Copyright Michael Streich. Contact the author to obtain permission for republication.



 


Transcendentalism in 19th Century America

Emerson's Focus on Individualism and Thoreau's Focus on Nature

Dec 26, 2009 Michael Streich

Transcendentalism represented a religion, philosophy, and way of life equated with Americanism and geared toward the perfectibility of society through reform.

Early 19th Century Transcendentalism represented the “religion” of the intelligentsia. Popular particularly among young men and women, Transcendentalism was a fusion of Enlightenment ideals, Gnosticism, and universalism. Often understood as a literary tradition focused on nature and individualism, it was also independently theological and Utopian in terms of social reforms, rejecting traditional orthodoxies and forging a link between a uniquely secularized society and its Protestant foundations. Ralph Waldo Emerson became the apostle of this new faith in individualism while Henry David Thoreau is often cited for his “primitive intimacy with nature.”
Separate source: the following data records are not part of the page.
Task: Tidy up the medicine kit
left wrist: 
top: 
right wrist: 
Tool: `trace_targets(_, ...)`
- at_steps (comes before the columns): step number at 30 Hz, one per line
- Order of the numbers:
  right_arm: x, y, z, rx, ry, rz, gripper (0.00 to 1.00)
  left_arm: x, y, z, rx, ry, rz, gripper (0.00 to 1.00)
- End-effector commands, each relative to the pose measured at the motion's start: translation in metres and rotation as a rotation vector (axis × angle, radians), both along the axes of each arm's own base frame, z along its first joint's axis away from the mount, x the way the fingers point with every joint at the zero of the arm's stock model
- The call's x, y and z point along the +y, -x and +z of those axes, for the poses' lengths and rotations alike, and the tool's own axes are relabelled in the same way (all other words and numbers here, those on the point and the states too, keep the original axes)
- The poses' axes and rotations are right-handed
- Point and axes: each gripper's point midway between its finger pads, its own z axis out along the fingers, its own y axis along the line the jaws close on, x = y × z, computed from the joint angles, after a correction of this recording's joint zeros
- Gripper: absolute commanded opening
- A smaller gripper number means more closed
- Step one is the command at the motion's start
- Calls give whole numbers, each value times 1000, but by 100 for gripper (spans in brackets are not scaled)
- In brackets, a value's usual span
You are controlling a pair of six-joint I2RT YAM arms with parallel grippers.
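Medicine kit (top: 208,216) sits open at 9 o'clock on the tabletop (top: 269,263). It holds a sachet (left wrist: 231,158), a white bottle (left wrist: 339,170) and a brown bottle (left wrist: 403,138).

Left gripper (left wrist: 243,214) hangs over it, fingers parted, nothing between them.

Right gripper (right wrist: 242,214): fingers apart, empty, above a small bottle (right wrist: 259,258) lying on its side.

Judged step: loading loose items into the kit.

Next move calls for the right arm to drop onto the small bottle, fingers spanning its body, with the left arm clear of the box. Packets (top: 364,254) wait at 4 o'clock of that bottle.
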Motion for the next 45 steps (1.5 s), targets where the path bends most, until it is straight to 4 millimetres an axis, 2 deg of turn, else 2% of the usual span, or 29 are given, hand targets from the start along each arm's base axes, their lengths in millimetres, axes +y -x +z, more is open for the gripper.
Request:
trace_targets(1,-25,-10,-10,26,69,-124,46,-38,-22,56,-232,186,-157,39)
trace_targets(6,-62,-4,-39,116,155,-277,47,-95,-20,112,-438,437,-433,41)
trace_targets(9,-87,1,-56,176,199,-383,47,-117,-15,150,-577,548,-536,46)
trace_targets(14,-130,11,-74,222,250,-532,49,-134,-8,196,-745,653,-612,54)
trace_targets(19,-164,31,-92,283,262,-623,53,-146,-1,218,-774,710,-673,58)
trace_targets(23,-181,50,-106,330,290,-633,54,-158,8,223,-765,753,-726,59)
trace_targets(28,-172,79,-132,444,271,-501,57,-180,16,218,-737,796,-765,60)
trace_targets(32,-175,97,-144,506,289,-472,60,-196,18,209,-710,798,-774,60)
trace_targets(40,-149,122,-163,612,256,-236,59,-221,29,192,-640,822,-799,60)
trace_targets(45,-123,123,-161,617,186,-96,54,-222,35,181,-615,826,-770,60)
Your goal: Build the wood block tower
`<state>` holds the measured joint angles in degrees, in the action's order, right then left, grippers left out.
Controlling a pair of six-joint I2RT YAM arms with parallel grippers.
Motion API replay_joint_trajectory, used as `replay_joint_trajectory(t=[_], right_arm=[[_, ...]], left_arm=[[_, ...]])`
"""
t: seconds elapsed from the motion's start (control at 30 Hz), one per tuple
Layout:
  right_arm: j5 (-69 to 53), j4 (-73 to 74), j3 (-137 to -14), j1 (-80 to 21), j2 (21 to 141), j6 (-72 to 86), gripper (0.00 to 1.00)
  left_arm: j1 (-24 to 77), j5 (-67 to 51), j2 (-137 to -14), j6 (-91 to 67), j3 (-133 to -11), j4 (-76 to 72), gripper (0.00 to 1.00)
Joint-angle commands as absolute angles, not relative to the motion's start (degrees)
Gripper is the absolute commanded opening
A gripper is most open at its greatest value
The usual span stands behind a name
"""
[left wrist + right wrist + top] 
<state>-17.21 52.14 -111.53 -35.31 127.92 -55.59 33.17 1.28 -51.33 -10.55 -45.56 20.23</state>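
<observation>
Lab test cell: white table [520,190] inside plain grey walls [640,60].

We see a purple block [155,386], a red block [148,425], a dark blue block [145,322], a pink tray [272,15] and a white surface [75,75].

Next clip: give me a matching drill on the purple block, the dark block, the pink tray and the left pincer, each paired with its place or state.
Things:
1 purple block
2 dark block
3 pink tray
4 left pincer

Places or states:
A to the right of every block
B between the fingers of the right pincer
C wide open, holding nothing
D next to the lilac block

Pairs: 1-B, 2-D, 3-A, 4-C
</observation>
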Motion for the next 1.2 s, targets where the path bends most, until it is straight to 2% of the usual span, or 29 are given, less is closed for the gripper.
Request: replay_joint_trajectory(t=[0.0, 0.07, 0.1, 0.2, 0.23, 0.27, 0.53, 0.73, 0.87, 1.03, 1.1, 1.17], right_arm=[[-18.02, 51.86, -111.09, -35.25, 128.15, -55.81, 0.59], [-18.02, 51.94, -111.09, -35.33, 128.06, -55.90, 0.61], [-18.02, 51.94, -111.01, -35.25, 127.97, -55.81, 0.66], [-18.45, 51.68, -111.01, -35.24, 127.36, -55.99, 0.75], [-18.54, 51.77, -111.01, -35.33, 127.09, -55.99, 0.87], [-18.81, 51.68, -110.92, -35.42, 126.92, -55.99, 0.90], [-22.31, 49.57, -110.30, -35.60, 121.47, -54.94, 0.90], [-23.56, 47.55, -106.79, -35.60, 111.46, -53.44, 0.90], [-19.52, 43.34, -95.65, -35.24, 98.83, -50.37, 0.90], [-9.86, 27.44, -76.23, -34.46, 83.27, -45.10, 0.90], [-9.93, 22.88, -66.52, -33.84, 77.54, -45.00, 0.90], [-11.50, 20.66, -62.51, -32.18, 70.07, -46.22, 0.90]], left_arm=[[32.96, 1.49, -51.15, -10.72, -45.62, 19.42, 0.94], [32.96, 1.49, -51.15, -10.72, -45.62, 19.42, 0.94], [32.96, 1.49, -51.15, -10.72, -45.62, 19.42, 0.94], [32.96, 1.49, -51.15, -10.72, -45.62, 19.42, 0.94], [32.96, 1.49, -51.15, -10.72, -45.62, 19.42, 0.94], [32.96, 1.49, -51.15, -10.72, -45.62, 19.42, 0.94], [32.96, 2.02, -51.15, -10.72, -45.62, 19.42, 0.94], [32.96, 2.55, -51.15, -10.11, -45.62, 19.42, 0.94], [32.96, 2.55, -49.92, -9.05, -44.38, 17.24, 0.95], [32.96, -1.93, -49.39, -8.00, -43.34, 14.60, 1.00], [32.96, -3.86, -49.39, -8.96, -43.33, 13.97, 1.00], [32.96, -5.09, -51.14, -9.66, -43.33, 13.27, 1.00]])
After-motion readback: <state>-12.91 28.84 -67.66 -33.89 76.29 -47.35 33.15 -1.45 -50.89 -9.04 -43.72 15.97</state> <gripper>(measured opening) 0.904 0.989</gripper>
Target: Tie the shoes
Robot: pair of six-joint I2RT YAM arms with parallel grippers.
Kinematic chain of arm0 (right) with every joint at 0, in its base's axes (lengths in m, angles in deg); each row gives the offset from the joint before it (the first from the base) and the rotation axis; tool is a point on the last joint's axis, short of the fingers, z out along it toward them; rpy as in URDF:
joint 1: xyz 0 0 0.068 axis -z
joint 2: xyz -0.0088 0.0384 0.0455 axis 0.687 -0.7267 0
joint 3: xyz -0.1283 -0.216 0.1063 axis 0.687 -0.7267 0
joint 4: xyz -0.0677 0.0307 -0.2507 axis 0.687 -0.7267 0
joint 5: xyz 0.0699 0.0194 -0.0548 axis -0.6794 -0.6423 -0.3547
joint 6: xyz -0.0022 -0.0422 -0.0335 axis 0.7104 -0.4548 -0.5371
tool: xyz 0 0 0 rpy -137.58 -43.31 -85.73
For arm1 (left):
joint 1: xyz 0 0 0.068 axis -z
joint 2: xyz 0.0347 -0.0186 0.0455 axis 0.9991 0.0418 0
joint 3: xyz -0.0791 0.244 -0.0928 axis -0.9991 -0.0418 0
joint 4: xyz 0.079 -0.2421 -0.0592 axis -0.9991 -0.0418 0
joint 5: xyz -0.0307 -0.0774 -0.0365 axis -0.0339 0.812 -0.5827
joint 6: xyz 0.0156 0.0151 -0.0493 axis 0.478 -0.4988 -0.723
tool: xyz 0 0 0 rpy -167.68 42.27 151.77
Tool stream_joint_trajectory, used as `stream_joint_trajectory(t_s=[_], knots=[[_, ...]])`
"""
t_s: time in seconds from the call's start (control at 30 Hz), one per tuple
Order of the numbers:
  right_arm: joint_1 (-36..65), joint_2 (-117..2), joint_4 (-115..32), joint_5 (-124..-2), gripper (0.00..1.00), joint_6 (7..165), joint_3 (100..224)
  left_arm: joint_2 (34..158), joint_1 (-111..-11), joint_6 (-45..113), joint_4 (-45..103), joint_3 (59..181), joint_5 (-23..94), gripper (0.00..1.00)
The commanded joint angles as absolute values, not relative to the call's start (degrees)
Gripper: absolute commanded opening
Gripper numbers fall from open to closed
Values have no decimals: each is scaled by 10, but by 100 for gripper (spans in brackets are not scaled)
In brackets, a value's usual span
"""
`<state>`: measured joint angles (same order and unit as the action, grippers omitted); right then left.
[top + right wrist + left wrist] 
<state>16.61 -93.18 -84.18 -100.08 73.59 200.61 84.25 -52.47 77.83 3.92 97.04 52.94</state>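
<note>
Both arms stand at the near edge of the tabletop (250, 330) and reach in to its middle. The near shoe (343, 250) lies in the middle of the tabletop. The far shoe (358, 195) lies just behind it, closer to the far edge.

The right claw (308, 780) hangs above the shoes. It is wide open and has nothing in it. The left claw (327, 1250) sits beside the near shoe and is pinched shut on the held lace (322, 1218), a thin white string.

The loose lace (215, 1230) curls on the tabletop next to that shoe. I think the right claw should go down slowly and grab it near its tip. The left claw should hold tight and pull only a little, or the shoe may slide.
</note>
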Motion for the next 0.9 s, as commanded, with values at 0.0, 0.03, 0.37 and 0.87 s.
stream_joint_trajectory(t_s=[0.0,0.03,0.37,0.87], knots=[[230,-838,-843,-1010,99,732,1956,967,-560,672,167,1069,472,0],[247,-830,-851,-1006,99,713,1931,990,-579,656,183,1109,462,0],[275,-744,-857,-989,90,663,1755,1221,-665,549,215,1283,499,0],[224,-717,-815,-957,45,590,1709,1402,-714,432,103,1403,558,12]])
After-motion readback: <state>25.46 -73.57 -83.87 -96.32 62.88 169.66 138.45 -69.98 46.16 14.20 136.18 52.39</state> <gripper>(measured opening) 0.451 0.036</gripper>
Rejection of Traditional Christian Ideology

Transcendentalists believe in the attainment of social perfectibility. Taking a cue from Deism, Transcendentalists like Emerson rejected the view of God found in traditional beliefs, notably Congregationalism and Methodism. They rejected the total depravity of man and preached man’s goodness as evidence within nature that God was imminent within his creation. According to Emerson, the world was a “living poem.”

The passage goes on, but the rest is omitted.